Increase in furfural tolerance by combinatorial overexpression of NAD salvage pathway enzymes in engineered isobutanol-producing E. coli.

Bioresour Technol

Department of Biological Engineering, College of Engineering, Konkuk University, 1 Hwayang-dong, Gwangjin-gu, Seoul 143-701, Republic of Korea; Institute for Ubiquitous Information Technology and Applications, Konkuk University, Seoul 143-701, Republic of Korea. Electronic address:

Published: December 2017

AI Article Synopsis

  • A new method was developed to reduce furfural toxicity in E. coli for biochemical production by supplying NAD(P)H through the nicotinamide salvage pathway.
  • Overexpressing the genes pncB and nadE in E. coli led to increased tolerance to furfural, with the combination of both genes being the most effective.
  • The study suggests that using the nicotinamide salvage pathway can improve isobutanol production and reduce furfural toxicity, and this approach may also be useful for producing other biochemicals.

Article Abstract

To reduce the furfural toxicity for biochemical production in E. coli, a new strategy was successfully applied by supplying NAD(P)H through the nicotine amide salvage pathway. To alleviate the toxicity, nicotinamide salvage pathway genes were overexpressed in recombinant, isobutanol-producing E. coli.

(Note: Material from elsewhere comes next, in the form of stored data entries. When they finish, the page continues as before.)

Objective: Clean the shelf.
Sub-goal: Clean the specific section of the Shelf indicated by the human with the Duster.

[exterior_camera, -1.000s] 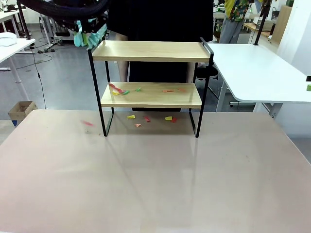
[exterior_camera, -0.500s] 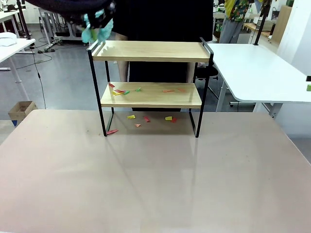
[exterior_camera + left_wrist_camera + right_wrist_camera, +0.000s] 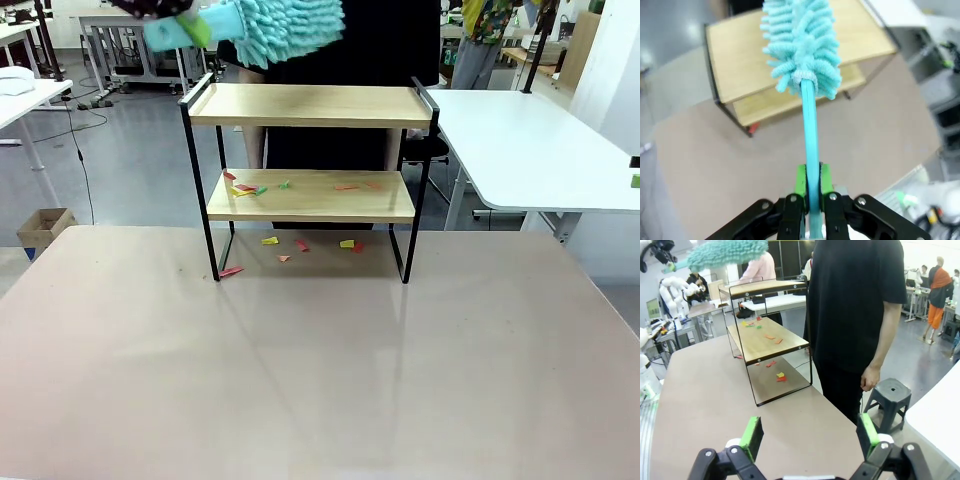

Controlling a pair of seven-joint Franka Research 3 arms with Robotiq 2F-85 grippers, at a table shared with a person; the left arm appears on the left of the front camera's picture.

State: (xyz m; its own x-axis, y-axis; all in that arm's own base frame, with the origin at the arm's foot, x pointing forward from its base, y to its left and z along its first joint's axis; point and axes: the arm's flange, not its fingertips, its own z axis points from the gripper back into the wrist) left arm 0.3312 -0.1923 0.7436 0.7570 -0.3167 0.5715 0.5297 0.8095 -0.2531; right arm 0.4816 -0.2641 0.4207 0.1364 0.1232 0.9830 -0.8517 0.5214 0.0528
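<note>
While the left gripper [image 3: 813, 178] pinches a fluffy teal duster [image 3: 802, 45] above the wooden shelf [image 3: 310, 105], the right gripper [image 3: 810, 434] gapes empty.

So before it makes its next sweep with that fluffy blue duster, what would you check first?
1. Duster held firmly: ok, left hand shut on its handle.
2. Duster above the shelf, not touching: ok.
3. Top board clean: ok.
4. Lower board clean: not ok, paper scraps lie on it.
5. Table under the shelf clean: not ok, loose bits there.
6. Right hand out of the way: ok, open and holding nothing.
</note>
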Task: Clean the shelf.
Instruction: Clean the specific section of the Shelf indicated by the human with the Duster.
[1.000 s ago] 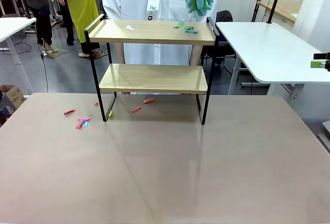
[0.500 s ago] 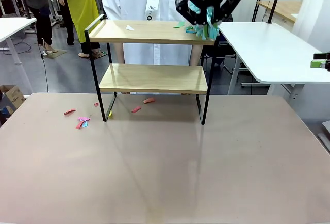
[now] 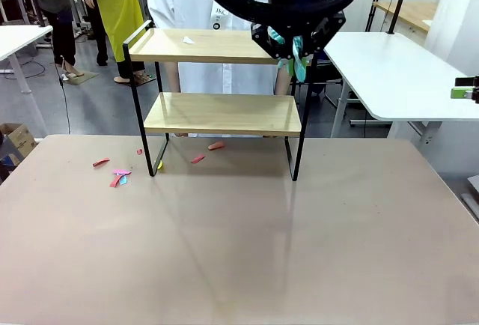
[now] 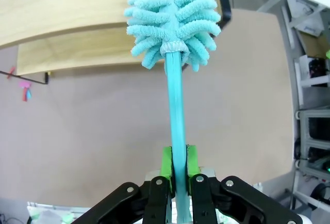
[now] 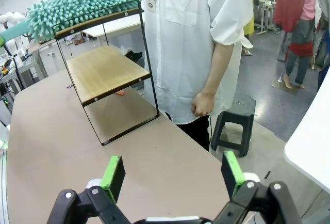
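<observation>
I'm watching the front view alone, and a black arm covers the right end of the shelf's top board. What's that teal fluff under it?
Observer: A duster. It has a fluffy teal head on a teal stick, and the head is over the top board of the shelf.
Visitor: How is it held?
Observer: The left pincer is shut on the stick, with a green pad on either side.
Visitor: And the other pincer?
Observer: The right pincer is open and holds nothing.
</observation>
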Action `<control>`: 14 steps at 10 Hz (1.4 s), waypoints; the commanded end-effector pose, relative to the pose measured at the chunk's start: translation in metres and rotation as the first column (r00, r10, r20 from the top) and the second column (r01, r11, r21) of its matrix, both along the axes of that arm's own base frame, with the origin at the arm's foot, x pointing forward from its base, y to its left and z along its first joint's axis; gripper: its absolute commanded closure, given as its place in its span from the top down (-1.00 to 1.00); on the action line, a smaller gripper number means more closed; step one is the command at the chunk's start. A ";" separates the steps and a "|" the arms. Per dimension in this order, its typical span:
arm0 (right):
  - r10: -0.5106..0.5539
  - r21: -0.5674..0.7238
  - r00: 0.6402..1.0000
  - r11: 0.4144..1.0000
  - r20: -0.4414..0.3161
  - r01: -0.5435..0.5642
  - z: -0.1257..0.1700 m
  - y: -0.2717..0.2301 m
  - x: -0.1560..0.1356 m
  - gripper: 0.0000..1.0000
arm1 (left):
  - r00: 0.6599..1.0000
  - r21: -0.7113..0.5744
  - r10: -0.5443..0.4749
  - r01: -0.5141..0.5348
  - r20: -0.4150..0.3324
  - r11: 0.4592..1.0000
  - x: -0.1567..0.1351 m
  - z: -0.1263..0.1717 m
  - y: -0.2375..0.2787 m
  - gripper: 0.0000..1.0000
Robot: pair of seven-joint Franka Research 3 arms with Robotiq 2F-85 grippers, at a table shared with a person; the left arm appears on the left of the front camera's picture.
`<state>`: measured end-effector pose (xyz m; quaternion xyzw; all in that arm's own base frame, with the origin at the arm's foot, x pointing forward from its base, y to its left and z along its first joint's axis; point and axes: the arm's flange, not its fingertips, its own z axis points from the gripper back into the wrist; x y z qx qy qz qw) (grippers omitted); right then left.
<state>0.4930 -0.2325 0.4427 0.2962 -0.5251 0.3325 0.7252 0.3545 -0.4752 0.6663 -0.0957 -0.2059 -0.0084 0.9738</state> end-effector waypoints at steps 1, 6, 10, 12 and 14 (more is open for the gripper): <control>0.001 -0.009 1.000 1.000 0.001 -0.001 0.002 0.001 0.000 1.00 | 0.999 0.018 0.046 -0.046 0.000 0.999 0.005 0.012 0.029 -0.74; 0.001 -0.009 1.000 1.000 0.001 -0.001 0.002 0.001 0.000 1.00 | 0.991 0.196 0.097 -0.079 -0.086 0.977 0.033 0.011 0.095 -0.74; 0.001 -0.009 1.000 1.000 0.001 -0.001 0.002 0.001 0.000 1.00 | 0.978 0.316 0.179 -0.136 -0.110 0.939 0.035 0.010 0.160 -0.74; 0.001 -0.009 1.000 1.000 0.001 -0.001 0.002 0.001 0.000 1.00 | 0.968 0.448 0.241 -0.189 -0.061 0.874 0.029 0.003 0.186 -0.74; 0.001 -0.009 1.000 1.000 0.001 -0.001 0.002 0.001 0.000 1.00 | 0.932 0.531 0.342 -0.352 0.120 0.771 0.010 0.020 0.207 -0.74</control>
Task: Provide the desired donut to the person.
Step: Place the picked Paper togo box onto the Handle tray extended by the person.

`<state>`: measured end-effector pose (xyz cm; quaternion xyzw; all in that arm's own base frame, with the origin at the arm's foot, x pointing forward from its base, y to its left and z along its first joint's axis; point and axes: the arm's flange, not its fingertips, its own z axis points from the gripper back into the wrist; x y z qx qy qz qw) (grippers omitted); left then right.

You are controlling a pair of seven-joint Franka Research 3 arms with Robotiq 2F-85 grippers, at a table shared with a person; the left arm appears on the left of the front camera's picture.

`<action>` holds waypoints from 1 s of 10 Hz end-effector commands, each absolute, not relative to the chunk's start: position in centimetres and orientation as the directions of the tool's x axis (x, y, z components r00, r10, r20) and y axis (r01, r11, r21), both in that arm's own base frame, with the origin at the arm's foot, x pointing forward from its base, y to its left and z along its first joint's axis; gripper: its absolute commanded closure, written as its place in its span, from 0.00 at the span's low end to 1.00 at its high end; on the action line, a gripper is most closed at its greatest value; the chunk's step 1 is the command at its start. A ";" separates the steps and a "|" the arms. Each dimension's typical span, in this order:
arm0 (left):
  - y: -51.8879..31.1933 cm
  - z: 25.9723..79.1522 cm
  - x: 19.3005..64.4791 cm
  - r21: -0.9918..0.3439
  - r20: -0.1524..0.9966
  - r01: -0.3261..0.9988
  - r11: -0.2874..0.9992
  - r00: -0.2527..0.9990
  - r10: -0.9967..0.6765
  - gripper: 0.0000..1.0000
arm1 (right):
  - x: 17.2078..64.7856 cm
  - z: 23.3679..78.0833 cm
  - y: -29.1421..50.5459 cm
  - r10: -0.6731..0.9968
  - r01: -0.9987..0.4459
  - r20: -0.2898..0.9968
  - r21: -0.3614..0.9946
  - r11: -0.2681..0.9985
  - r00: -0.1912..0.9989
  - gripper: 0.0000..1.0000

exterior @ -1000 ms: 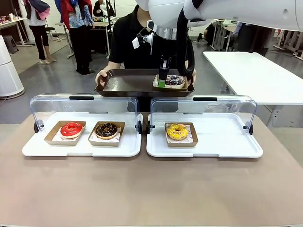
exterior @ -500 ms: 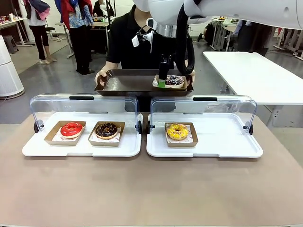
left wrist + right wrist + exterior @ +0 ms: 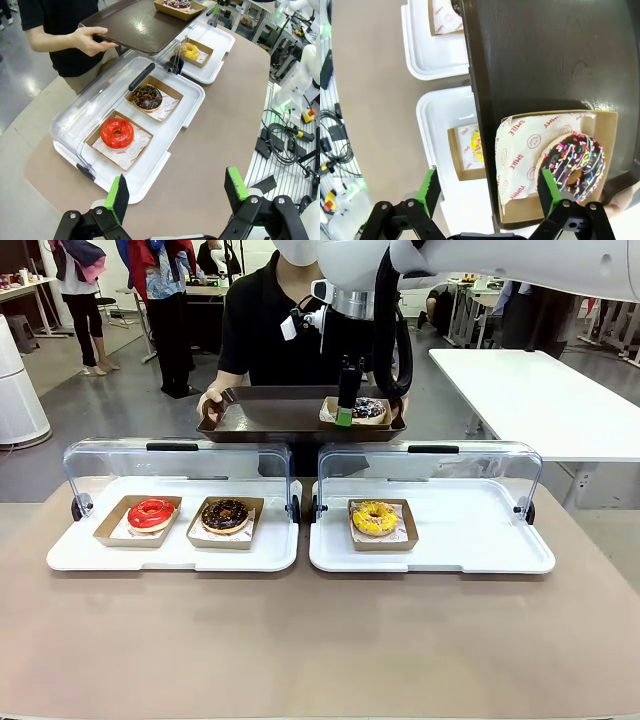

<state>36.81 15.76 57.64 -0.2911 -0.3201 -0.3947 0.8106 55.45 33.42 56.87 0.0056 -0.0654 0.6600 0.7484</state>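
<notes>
The person [image 3: 262, 325] in a black T-shirt stands at the far side holding a dark brown tray [image 3: 270, 416] with both hands. On its right end a chocolate donut with coloured sprinkles [image 3: 368, 408] lies in a cardboard box. My right gripper [image 3: 345, 416] hangs open over the box's near left edge, holding nothing. In the right wrist view the sprinkled donut [image 3: 575, 165] lies to the right of the open right gripper [image 3: 487, 190]. My left gripper [image 3: 177, 192] is open and empty, high above the table's left end.
Two white trays with raised clear lids stand on the table. The left tray [image 3: 80, 555] holds a red donut [image 3: 151, 512] and a chocolate donut [image 3: 225, 514]. A yellow donut [image 3: 375, 517] sits in the right tray [image 3: 480, 540]. A white table [image 3: 540, 390] stands at the back right.
My right gripper opened and let go of the sprinkled donut's box on the person's tray. The tray shifted slightly left and up.
</notes>
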 end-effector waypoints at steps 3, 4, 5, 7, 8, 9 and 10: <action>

Gene expression of pncB and nadE respectively showed increased tolerance to furfural among these pathways. The combined expression of pncB and nadE was the most effective in increasing the tolerance of the cells to toxic aldehydes. By comparing noxE- and fdh-harbouring strains, the form of NADH, rather than NAD, was the major effector of furfural tolerance. Overall, this study is the application of the salvage pathway to isobutanol production in the presence of furfural, and this system seems to be applicable to alleviate furfural toxicity in the production of other biochemical.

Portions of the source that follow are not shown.